Freiberuflich tätige Menschen, Selbstständige und Existenzgründer tragen erheblich zum Wachstum und zur Wettbewerbsfähigkeit der Hamburger Wirtschaft bei. Sie erzielen einen Jahresumsatz von rund 370 Milliarden Euro und steuern 10,1 Prozent zum Bruttoinlandsprodukt bei. Bis vor wenigen Jahren war Hamburg noch Vorreiter bei den Gründungen von Unternehmen, jetzt erleben wir einen Rückgang von 12 Prozent alleine in diesem Jahr. Während sich die Bundesregierung für die Menschen in freiberuflichen Tätigkeiten einsetzt, vernachlässigt der SPD-Senat in Hamburg das Thema völlig.

 

Die CDU fordert deshalb mit einem Antrag, der heute in der Bürgerschaft debattiert wird, unter anderem den Abbau von Bürokratie, steuerliche Erleichterungen für Existenzgründer und vor allem eine bessere Anerkennung Freier Berufe, Selbstständiger und Existenzgründer.
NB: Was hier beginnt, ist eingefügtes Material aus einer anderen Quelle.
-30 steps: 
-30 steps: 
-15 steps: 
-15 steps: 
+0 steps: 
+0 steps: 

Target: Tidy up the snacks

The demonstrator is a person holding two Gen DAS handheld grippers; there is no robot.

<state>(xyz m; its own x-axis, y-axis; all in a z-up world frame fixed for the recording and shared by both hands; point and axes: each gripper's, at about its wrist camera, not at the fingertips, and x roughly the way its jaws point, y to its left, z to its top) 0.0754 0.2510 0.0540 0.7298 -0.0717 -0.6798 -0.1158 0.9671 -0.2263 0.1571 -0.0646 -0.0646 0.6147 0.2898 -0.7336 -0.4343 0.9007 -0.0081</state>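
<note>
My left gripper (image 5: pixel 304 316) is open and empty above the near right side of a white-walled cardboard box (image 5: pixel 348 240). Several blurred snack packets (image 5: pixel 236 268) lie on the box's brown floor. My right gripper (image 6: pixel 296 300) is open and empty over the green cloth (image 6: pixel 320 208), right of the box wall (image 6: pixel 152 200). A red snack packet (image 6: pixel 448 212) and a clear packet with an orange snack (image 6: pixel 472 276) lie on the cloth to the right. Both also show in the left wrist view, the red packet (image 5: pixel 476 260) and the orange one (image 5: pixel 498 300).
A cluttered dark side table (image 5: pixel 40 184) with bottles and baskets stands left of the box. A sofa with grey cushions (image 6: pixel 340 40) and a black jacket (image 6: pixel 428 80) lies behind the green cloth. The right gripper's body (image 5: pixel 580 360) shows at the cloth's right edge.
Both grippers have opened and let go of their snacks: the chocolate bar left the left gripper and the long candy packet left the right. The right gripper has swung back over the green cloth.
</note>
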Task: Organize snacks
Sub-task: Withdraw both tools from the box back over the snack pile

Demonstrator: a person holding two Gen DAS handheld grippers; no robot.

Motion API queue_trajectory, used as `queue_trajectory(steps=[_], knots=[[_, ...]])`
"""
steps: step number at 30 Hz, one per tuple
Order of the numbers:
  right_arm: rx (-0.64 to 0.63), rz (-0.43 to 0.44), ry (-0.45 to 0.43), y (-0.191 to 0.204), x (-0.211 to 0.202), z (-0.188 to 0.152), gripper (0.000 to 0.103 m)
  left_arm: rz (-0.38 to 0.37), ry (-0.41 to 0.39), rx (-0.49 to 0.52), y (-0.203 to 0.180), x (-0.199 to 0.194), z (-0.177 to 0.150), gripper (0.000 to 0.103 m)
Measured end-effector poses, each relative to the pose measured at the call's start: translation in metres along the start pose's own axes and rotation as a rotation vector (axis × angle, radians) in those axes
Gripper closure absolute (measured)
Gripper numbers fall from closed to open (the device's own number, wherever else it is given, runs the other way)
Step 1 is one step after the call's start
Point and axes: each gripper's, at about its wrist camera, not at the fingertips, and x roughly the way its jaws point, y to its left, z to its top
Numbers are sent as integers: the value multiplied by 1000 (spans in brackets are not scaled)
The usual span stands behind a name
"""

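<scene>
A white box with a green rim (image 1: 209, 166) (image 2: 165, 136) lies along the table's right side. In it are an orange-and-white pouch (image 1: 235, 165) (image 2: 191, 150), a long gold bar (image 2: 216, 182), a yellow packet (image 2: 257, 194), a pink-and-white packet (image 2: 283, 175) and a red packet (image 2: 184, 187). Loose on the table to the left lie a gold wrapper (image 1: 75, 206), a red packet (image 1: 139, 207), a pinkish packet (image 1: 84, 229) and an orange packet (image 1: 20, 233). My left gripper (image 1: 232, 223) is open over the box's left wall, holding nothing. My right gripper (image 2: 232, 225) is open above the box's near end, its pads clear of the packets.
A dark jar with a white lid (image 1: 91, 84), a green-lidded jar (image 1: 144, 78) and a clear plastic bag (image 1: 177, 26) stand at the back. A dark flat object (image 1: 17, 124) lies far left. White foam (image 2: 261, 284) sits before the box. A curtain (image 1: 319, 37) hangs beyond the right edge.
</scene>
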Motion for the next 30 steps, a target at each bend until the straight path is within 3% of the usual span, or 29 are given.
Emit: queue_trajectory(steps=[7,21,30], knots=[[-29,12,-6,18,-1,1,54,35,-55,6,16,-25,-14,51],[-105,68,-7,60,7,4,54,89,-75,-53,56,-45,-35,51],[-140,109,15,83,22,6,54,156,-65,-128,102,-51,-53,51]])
Dazu erklärt Hjalmar Stemman MdHBwirtschaftspolitischer Sprecher der CDU-Bürgerschaftsfraktion und MIT-Landesvorsitzender:

 

"Wir wollen Existenzgründer und Menschen, die in Freien Berufen arbeiten, stärken und bessere Rahmenbedingungen schaffen. In der Aus- und Weiterbildung muss das Unternehmertum stärker in den Fokus gerückt werden. Es ist wichtig, jungen Menschen schon früh im Bildungsprozess das Unternehmertum näher zu bringen, Chancen und Risiken sowie Leistung und Verantwortung von Unternehmern positiv zu würdigen. Dem SPD-Senat fehlen Ideen und neue Impulse für die langfristige Unterstützung unternehmerischer Berufe. Das führt leider dazu, dass zu wenig Menschen derzeit in der Gründung einer selbständigen Existenz eine Chance für ihre berufliche und wirtschaftliche Zukunft sehen. Der Rückgang bei Existenzgründungen muss gestoppt werden."